Malta’s constitution has been amended once again. This time, parliament has enacted a law that changes the way Malta elects its representatives.
The objects and reasons of this law are to enact “temporary positive measures necessary and reasonable in a democratic society to ensure de facto equality between men and women in politics”. To achieve this “de facto equality”, a quota system will make it easier for women to enter parliament.
All this raises lots of questions and the debate has been confused at times. Are women incapable of getting into parliament? What does the quota system do exactly and is it discriminatory?
Positive discrimination: justified aim…
Gender quotas are a form of discrimination. But they’re what’s known as ‘positive discrimination’, something that EU countries, including Malta, have decided can be a good thing. Discrimination usually makes societies more unequal. Positive discrimination comes in to address an existing inequality and make societies more equal and, in theory, fairer.
The problem that the quota system addresses is the huge gender imbalance in parliament. Of the 67 members who sit in parliament, just nine are women.
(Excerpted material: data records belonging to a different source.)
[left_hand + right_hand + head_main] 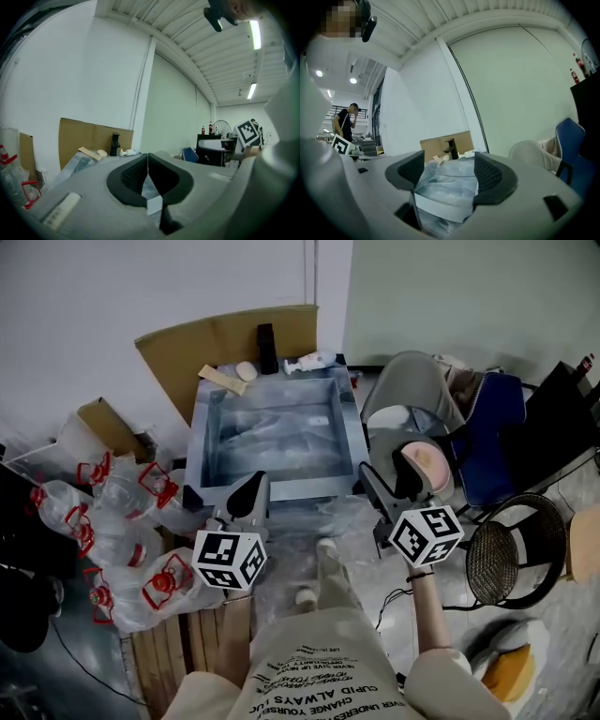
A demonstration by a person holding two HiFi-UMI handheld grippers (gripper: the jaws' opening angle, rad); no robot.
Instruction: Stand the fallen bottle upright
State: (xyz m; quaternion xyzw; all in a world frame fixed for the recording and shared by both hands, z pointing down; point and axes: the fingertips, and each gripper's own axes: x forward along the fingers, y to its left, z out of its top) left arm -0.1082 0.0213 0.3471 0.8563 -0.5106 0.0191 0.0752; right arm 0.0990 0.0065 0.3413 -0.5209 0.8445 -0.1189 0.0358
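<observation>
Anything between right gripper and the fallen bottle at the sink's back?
Nothing visible. Only the open sink lies between the right gripper and the bottle; the black faucet stands beside the bottle, off the line.

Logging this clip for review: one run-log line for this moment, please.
left gripper shut, empty | right gripper open, empty | bottle lying at sink far rim, untouched

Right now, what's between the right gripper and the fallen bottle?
The plastic-wrapped sink, per the head view: right gripper by its near edge, fallen bottle on the far rim beside the faucet.
</observation>
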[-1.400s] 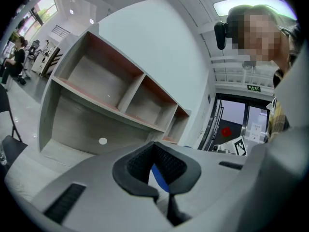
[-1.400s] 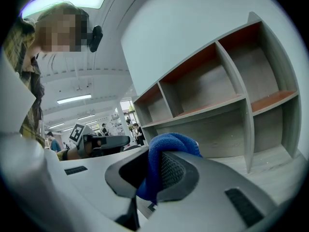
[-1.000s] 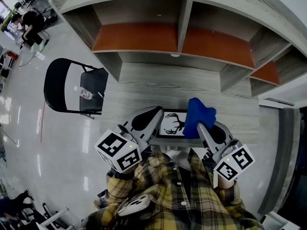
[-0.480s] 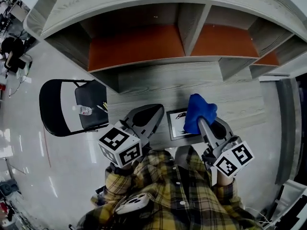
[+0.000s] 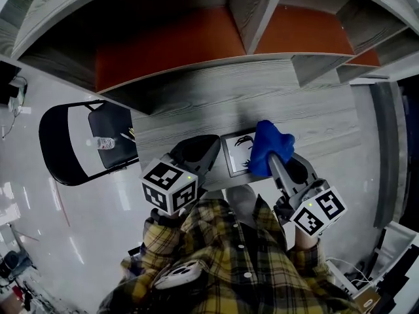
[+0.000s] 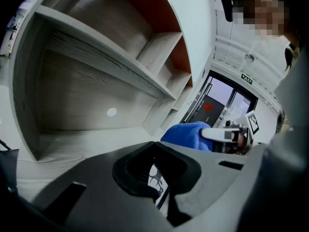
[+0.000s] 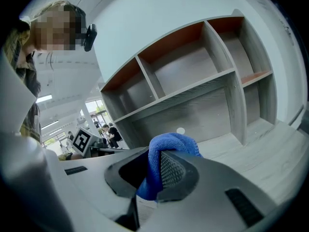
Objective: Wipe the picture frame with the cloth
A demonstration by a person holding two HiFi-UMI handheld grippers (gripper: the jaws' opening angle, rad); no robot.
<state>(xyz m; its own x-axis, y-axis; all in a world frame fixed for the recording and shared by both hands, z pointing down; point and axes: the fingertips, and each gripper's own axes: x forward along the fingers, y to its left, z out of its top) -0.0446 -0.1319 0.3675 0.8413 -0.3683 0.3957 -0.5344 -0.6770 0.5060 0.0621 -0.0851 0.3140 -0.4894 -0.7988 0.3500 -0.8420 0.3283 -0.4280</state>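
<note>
The picture frame [image 5: 236, 154], black-rimmed with a deer drawing, lies flat near the front edge of the grey wooden desk [image 5: 196, 110]. A blue cloth [image 5: 270, 146] covers its right part, and my right gripper [image 5: 270, 160] is shut on that cloth. In the right gripper view the cloth [image 7: 166, 149] bulges up between the jaws of the right gripper [image 7: 153, 166]. My left gripper [image 5: 213, 142] hangs shut and empty just left of the frame. Through the left gripper [image 6: 154, 144] I see a strip of the frame [image 6: 155, 177] and, beyond, the cloth [image 6: 186, 133].
A shelf unit with orange-backed compartments [image 5: 170, 51] rises at the back of the desk. A black folding chair [image 5: 72, 142] with a bottle [image 5: 103, 142] on its seat stands on the floor to the left. The person's plaid shirt [image 5: 229, 260] fills the bottom.
Both grippers have come down toward the desk, the left one more. The cloth stays in the right gripper over the frame's right side. The head camera has swung toward the shelf.
</note>
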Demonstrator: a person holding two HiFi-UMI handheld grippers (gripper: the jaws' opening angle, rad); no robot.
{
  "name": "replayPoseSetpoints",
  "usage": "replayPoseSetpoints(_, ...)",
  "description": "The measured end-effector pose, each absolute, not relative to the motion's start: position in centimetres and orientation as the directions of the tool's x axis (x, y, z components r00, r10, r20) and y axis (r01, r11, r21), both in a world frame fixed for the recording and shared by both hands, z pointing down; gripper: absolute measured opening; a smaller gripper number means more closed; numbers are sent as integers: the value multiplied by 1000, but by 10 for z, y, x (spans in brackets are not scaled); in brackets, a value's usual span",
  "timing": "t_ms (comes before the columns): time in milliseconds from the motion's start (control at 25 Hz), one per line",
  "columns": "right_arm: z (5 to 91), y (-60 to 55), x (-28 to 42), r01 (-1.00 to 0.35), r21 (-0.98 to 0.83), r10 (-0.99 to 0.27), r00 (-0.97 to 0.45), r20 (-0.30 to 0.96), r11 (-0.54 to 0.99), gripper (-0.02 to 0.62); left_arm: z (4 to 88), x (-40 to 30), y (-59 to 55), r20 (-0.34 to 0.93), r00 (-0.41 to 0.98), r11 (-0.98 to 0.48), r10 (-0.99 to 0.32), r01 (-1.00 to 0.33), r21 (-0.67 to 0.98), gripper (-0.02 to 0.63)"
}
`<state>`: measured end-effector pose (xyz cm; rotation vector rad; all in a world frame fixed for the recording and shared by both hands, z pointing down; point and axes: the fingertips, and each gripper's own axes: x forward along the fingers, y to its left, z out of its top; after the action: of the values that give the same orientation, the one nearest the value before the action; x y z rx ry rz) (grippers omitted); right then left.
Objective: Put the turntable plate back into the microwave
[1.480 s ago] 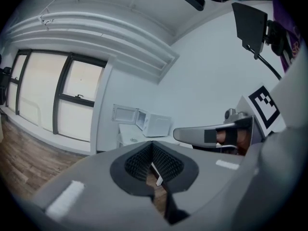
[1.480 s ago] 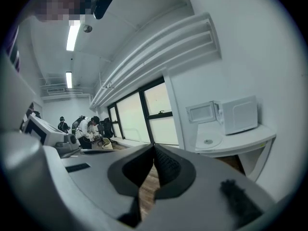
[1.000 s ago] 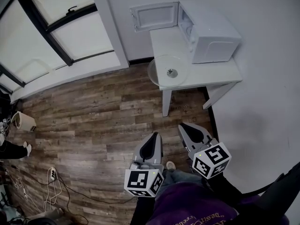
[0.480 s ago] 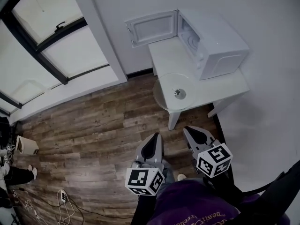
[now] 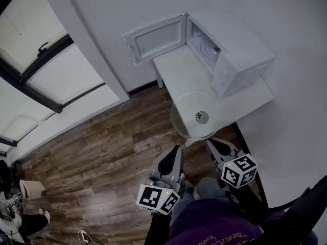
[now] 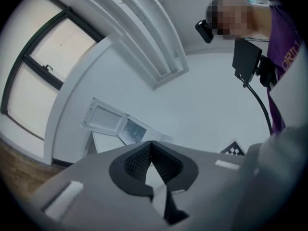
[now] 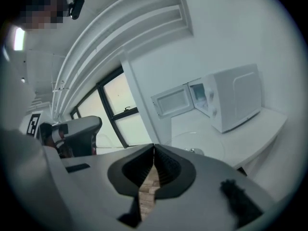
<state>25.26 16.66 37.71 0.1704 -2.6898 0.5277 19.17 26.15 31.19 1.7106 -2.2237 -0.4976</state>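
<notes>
My left gripper [image 5: 176, 149] has its jaws pressed together on nothing. The plate [image 5: 188, 111] lies on the table [image 5: 176, 68], seemingly overhanging its near edge, just ahead of my right gripper [image 5: 212, 142], whose jaws are likewise closed and empty. The microwave [image 5: 235, 47] stands beyond, its door [image 5: 156, 37] open.

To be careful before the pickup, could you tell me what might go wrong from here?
The glass turntable plate overhangs the table edge, so a bump from the shut left gripper or right gripper could tip it onto the floor. Smooth glass may slip from the jaws before reaching the open microwave.
</notes>
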Motion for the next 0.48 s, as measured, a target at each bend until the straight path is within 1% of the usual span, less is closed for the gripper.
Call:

That means there’s seven men for every woman, which does not represent the way the Maltese population is in the least.
Not having enough women in parliament is a flaw because it means that issues impacting women will not get the attention they deserve. It inevitably means men make laws for women, without women’s input, when the experiences of men and women are different.
In this regard, the quota system is the quickest way to remedy this gap and have women at the legislative table.
Asking the right questions?
The quota system may be the quickest and the easiest way to address gender imbalance, but the good news stops there. The quickest and the easiest solution is rarely ever the best one and to criticise the gender quota mechanisms is not to doubt the principle of gender equality.
What we really need is a culture that attracts women to politics
Quotas will change our electoral system. This begs the question: was it our electoral system which discriminated against women or is it something else?
A quick regression analysis suggests being female is, on average, associated with more votes than being male. This is almost definitely because of the sheer lack of women who contest elections in the first place.
On the first district, of the 23 candidates who ran for a seat, just two were women. Unsurprisingly, the first district is now represented by five men and no women. But women do live and vote in that district, as well as the other districts represented solely by men.
Hermann Schiavone points out that the electoral system itself does not discriminate against women or against anybody really.
The reason is that the single transferable vote is a really good system compared to the rest of the world. In countries like the UK, which use first-past-the-post, politicians can be elected even if they have a minority of votes. A candidate with just 30 per cent of the district vote can represent everybody if her competitors fare worse.
The situation in Malta is completely different and much better.
Firstly, each district allows the possibility to elect at least five candidates. This alone drastically increases voters’ say in who represents them. If your preferred candidate wasn’t elected first, she has a second, a third, even a seventh chance.
Secondly, the transferable vote means that votes going to losing candidates don’t lose with the candidate. If your preferred candidate failed to make the cut, your vote can go on to help all the other candidates you select.
Your vote simply matters more in our system. The more candidates you select, the better the chance that your vote doesn’t get ‘wasted’, meaning it is unable to transfer to another candidate. In Malta, these make up a tiny percentage of the total valid votes cast.
Thirdly, we don’t vote for political parties. While seat adjustments are a means to guarantee a majority party gets to govern, practically all the seats awarded are given to candidates chosen directly by the electorate.
… justified means?
As our electoral system stands, political parties just don’t have much say in how people vote. In the UK, political parties can only field one candidate per constituency; in Israel, people choose political parties, not candidates. The Knesset’s seats are filled by the order of candidates chosen by the party.
In Malta, parties have no control over which of their candidates get elected first. People have more power to choose precisely who represents them and it also means that political parties’ parliamentary groups can show a spectrum of political opinion.
So, if there’s nothing wrong with our electoral system, why change the system to get more women in parliament?
Clearly, the issue is not that women who run fail to get elected, it’s that women don’t run. And can you blame them? To be an MP is a part-time gig, with limited resources and an unattractive package.
The Labour Party sees it fit to award MPs government jobs but this is a conflation of duties and not what MPs are elected to do.
With this new law, up to 12 more women will be elected to balance out parliament without changing the voting outcome of the election.
But what we really need is a culture that attracts women to politics. We need a more accessible legislature with family-friendly measures. We need a change in mentality to combat misogyny and hate speech towards women activists. We need to forget about machoism. On this front, the quota system doesn’t deliver.
And we need to get it out of our heads that women need quotas to get elected.